How to use Ketrel Xr

Leaflet accompanying the packaging: patient information

KETREL XR, 150 mg, prolonged-release tablets

Quetiapine

Read the leaflet carefully before taking the medicine, as it contains important information for the patient.

  • Keep this leaflet, you may need to read it again.
  • In case of any doubts, consult a doctor or pharmacist.
  • This medicine has been prescribed specifically for you. Do not pass it on to others. The medicine may harm another person, even if their symptoms are the same.
  • If you experience any side effects, including any possible side effects not listed in this leaflet, consult a doctor or pharmacist. See section 4.

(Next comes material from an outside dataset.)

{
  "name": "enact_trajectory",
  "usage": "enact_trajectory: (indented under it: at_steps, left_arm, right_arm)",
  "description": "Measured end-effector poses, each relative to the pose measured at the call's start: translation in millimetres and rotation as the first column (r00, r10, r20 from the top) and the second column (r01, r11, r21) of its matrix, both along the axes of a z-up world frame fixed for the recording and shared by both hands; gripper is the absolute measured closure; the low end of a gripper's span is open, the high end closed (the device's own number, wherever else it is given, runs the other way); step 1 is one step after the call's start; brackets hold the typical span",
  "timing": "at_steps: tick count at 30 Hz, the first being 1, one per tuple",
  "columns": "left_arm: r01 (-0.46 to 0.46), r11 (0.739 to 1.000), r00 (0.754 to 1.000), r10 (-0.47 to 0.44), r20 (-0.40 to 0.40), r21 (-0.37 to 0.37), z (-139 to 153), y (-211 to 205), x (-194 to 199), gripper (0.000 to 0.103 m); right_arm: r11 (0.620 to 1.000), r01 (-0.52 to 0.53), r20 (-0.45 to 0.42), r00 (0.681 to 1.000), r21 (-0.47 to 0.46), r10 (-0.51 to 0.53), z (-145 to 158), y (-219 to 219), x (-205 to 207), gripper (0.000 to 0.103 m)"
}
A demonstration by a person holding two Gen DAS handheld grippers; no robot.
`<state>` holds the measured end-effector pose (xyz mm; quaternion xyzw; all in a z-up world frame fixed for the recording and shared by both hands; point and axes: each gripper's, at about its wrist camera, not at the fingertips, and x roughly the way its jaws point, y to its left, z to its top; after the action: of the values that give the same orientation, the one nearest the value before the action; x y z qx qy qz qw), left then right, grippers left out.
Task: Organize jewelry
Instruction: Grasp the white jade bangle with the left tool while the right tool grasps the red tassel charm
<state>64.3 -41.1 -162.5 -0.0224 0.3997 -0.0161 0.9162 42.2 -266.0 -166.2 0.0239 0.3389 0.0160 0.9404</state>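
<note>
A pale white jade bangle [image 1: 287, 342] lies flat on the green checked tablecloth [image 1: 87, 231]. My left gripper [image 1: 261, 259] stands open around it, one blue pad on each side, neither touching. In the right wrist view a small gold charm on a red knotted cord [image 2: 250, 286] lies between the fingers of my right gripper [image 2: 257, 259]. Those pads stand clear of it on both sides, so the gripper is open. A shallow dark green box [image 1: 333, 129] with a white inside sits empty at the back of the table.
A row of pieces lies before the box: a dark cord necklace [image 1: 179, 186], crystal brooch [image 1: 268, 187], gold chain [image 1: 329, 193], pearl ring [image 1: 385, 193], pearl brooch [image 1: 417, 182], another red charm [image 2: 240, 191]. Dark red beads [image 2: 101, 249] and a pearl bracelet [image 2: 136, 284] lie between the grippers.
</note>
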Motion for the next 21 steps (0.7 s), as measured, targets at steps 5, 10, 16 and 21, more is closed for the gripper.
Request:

Table of contents of the leaflet

  • 1. What is KETREL XR and what is it used for
  • 2. Important information before taking KETREL XR
  • 3. How to take KETREL XR
  • 4. Possible side effects
  • 5. How to store KETREL XR
  • 6. Contents of the packaging and other information

1. What is KETREL XR and what is it used for

The active substance of KETREL XR is quetiapine, which belongs to a group of medicines called antipsychotics. KETREL XR may be used to treat diseases such as:

  • Schizophrenia: the patient may hear or feel things that do not exist, believe in things that are not true, or experience unusual suspicion, anxiety, disorientation, guilt, tension, and depression.
  • Mania: the patient may be very excited, agitated, stimulated, enthusiastic, overactive, or have limited critical judgment, and may also be aggressive or exhibit destructive behavior.
  • Bipolar disorder and episodes of major depression in severe depressive disorders: the patient feels sad. The patient may feel depressed, have a sense of guilt, lack energy and appetite, and have difficulty sleeping.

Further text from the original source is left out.